Au bout du rio del Ponte Storto qui baigne ma maison, se trouve une caleta; je ne sais pas comment je suis venu là. Je connais l'endroit pour y être souvent passé avec Zo en topeta; c'est un bon chemin pour aller s'amarrer sur le Canalazzo devant la ca où travaille son père. Tout à côté de la caleta, on prend le rio de la Madoneta qui y mène. Quand on est au début de ce rio, on ne voit plus ni pont ni cale ni campo; seulement les maisons de ceux qui habitent là. Des barques sont rangées les unes derrière les autres contre le mur. Je saute de l'une à l'autre. Arrivé au rio, je monte dans une des barques, et je reste là...

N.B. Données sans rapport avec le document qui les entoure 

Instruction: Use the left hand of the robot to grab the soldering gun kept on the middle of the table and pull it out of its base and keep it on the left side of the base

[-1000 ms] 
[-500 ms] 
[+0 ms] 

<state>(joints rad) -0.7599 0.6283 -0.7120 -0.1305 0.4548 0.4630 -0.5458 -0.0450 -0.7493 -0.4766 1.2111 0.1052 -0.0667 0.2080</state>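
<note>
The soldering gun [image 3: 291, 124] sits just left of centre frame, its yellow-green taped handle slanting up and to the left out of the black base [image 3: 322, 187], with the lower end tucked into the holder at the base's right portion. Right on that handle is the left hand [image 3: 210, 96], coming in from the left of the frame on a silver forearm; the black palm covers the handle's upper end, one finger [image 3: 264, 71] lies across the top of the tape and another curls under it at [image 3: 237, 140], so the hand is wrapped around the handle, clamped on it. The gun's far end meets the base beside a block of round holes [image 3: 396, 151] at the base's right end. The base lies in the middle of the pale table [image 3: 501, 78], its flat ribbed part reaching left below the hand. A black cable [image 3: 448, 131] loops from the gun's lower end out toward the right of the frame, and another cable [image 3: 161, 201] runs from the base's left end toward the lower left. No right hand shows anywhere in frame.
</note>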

J'avais oublié de penser pendant que je marchais; la pensée me revient peu à peu. L'histoire; ma promenade. L'histoire, il faut l'apprendre; la promenade, elle ne s'apprend pas. Tout le monde se promène; les visiteurs aussi se promènent. Où est la différence avec ma promenade à moi? Oui, je sais, les visiteurs ne regardent rien. Je ne regarde rien non plus, puisque je n'ai regardé ni l'Académie, ni les monuments qui sont les symboles de la... ville. Pas uniquement les symboles, ils ont servi à ceux qui ont fait la grandeur de ce monde. Et puis, ce n'est pas vrai, il y a certainement des visiteurs qui regardent; et qui savent mieux que moi... l'histoire. Cette histoire sans laquelle il n'y aurait rien ici. J'ai déjà entendu des gens... tenez, mon professeur d'histoire par exemple, parler d'un pays, le faire connaître, avec beaucoup de détails, historiques, culturels... Que pourrais-je raconter, si on me demandait de parler de ce monde, comme je l'ai appelé moi-même en arrivant ici pour la première fois? Le froid l'hiver, la chaleur l'été... comme partout; le frutariòl; le rio... comme celui-ci, où je me sens chez moi; La Salina, où il n'y a rien... des cocalete peut-être; le petit port de la Zermana; le jardin de Sant'Iacopo et les jeux des enfants; le squadro, où le père de Brasa fait de moins en moins de topi... Oserais-je seulement ouvrir la bouche pour parler de cela? De tout cela qui a fait ma vie ici. Qui m'a donné envie d'y vivre encore... dans un petit port qui serait peut-être... Qui m'écouterait, dans la vaste salle de l'immense ca où le soldat - est-il romain? - ne garde plus rien? Et pourtant, j'ai lu, j'ai lu des livres, j'ai vu des tableaux de ces peintres qui vivaient ici dans les temps passés. Mais ce n'étaient que des livres pris au hasard; les tableaux n'étaient que des reproductions - je ne peux pas dire : "J'ai vu un...!" Non, je n'ai vu que le petit port, je n'ai vu que l'amitié de Zo, de Brasa, de la Zermana, qui n'ont pas besoin de livres, de tableaux, pour faire vivre ce monde.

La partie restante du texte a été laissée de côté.